11 Webscraping with rvest

If I ever stop working in the field of criminology, I would certainly be a baker. So for the next few chapters we are going to work with “data” on baking. What we’ll learn to do is find a recipe from the website All Recipes and webscrape the ingredients and directions of that recipe.

For our purposes we will be using the package rvest. This package makes it relatively easy to scrape data from websites, especially when that data is already in a table on the page as our data will be.

If you haven’t done so before, make sure to install rvest.

install.packages("rvest")

And every time you start R, if you want to use rvest you must tell R so by using library().

library(rvest)
#> Loading required package: xml2

Here is a screenshot of the recipe for the “MMMMM… Brownies” (an excellent brownies recipe) page.

11.1 Scraping one page

In later lessons we’ll learn how to scrape the ingredients of any recipe on the site. For now, we’ll focus on just getting data for our brownies recipe.

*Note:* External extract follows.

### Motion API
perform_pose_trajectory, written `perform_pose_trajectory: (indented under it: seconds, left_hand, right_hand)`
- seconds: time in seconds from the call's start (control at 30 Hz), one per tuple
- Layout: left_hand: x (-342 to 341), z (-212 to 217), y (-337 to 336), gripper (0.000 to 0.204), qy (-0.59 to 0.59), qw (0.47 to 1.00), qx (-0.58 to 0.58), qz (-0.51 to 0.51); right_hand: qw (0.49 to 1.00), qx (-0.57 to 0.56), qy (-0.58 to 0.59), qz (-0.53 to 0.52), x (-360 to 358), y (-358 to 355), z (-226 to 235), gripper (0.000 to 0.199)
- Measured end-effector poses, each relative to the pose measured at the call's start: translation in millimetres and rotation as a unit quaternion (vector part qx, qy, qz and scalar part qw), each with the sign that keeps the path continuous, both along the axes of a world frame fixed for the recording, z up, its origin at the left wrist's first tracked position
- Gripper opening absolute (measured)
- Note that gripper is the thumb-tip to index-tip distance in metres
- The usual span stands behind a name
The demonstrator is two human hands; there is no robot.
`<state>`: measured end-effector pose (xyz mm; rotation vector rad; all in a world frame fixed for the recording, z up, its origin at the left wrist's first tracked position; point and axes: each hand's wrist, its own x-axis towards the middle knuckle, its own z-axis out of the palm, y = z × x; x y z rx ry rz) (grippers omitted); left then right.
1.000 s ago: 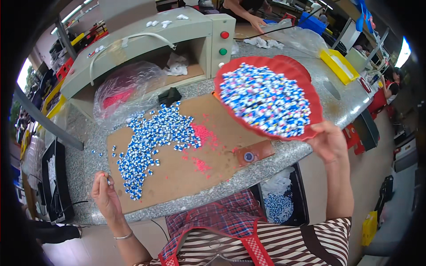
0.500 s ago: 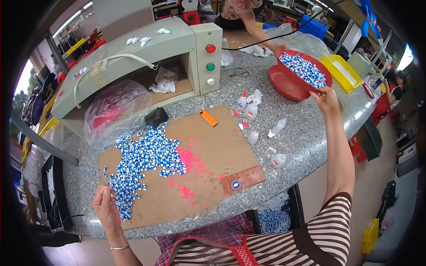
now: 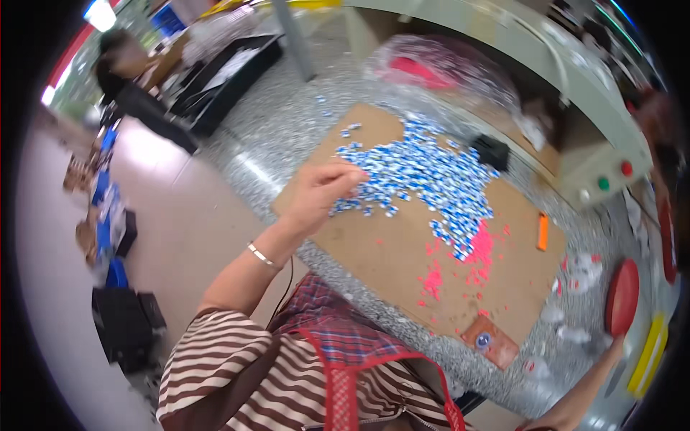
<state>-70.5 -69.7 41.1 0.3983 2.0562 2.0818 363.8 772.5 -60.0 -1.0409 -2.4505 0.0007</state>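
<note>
Left hand (image 3: 322,192) fingertips together, blue-white pieces (image 3: 440,172) just beyond; right hand (image 3: 619,346) at red dish (image 3: 622,298), grip unclear

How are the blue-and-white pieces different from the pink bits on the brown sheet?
Colour: the blue-and-white pieces are two-toned; the pink bits look plain pink.
Size: each blue-and-white piece looks larger than a single pink bit.
Spread: the blue-and-white pieces cover a broad area; the pink bits form smaller patches.
Shared: both lie loose, mostly on the brown sheet.
</note>
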Motion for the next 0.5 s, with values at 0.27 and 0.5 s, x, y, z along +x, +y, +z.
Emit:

The first step to scraping a page is to read in that page’s information to R using the function read_html() from the rvest package. The input for the () is the URL of the page we want to scrape. In a later lesson, we will manipulate this URL to be able to scrape data from many pages.

read_html("https://www.allrecipes.com/recipe/25080/mmmmm-brownies/")
#> {xml_document}
#> <html lang="en-us">
#> [1] <head>\n<meta http-equiv="Content-Type" content="text/html; charset= ...
#> [2] <body ng-app="allrecipes" data-scoby-impression='{"id": "25080", "ev ...

When running the above code, it returns an XML Document. The rvest package is well suited for interpreting this and turning it into something we already know how to work with. To be able to work on this data, we need to save the output of read_html() into an object which we’ll call brownies since that is the recipe we are currently scraping.

brownies <- read_html("https://www.allrecipes.com/recipe/25080/mmmmm-brownies/")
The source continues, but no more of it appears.